◆ **Work task**:
Read the lines below, and copy any that contain the string "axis".

──────── Dataset content ────────

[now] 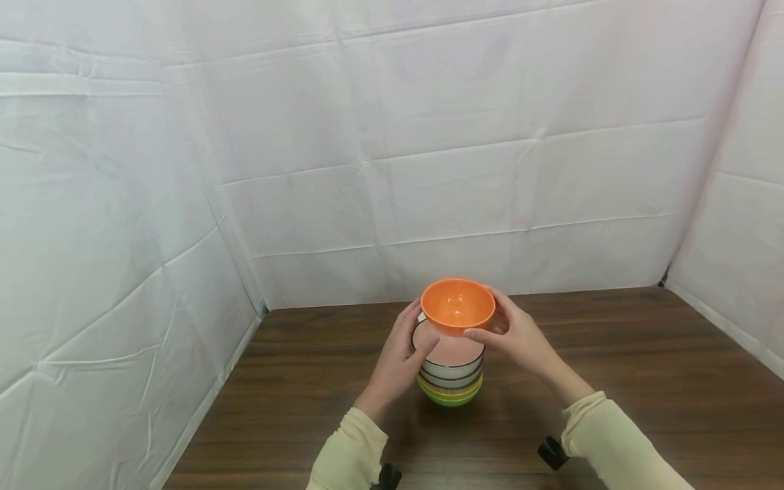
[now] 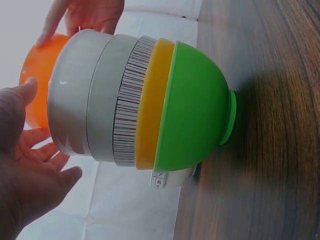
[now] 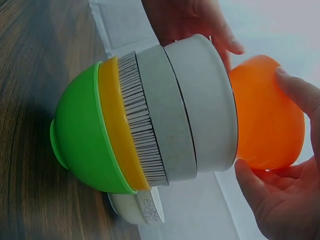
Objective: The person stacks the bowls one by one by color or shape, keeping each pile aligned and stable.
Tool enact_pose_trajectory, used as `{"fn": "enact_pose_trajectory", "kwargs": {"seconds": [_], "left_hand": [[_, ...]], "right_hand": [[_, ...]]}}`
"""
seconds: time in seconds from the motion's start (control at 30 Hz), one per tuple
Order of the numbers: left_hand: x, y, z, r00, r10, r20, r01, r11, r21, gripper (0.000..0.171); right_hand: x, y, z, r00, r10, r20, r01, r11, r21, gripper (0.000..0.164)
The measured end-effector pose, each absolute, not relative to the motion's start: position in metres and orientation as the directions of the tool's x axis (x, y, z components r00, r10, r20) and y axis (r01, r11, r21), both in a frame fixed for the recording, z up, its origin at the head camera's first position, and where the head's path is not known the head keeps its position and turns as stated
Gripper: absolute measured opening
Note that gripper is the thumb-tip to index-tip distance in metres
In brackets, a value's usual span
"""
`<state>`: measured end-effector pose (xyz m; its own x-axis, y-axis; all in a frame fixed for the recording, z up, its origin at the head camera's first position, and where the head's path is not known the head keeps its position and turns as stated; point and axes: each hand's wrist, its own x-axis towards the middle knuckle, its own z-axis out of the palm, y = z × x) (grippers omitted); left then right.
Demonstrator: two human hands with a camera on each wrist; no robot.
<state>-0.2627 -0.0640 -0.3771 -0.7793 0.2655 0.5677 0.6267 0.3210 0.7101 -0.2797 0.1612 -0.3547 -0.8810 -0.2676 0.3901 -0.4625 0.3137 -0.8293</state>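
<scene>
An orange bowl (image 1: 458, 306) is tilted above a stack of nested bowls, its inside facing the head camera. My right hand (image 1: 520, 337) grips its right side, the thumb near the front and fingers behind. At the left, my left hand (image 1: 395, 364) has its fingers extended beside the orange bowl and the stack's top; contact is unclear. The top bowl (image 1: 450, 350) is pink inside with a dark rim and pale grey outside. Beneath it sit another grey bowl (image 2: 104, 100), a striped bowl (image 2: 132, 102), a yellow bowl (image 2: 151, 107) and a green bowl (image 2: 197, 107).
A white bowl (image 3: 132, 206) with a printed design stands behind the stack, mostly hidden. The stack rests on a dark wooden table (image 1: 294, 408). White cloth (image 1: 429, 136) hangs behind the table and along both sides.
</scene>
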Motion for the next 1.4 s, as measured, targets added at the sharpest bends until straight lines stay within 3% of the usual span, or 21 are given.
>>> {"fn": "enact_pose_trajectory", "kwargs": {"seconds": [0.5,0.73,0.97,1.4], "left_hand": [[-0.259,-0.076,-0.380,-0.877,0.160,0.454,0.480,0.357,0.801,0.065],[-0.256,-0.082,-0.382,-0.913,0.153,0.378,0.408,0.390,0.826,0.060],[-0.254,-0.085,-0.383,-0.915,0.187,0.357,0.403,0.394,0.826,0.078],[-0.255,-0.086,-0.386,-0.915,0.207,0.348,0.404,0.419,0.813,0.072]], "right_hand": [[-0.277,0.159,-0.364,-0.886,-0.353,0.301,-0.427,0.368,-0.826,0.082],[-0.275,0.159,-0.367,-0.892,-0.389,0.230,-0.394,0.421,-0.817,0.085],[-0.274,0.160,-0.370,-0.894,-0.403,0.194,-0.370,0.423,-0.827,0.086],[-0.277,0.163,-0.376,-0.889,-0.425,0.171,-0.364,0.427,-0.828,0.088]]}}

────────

◆ **Response**:
The measured end-effector pose, each absolute, not relative to the motion's start: position in metres and orientation as the directions of the tool's x axis (x, y, z components r00, r10, r20) and y axis (r01, r11, r21), both in a frame fixed for the recording, z up, its origin at the head camera's first position, and where the head's path is not known the head keeps its position and turns as stated
`<state>`: measured end-effector pose (xyz m; its own x-axis, y-axis; all in a frame fixed for the recording, z up, its origin at the head camera's first position, and where the head's path is not known the head keeps its position and turns as stated; point and axes: each hand's wrist, its own x-axis towards the middle knuckle, its own z-axis out of the palm, y = z × x) (grippers omitted); left then right.

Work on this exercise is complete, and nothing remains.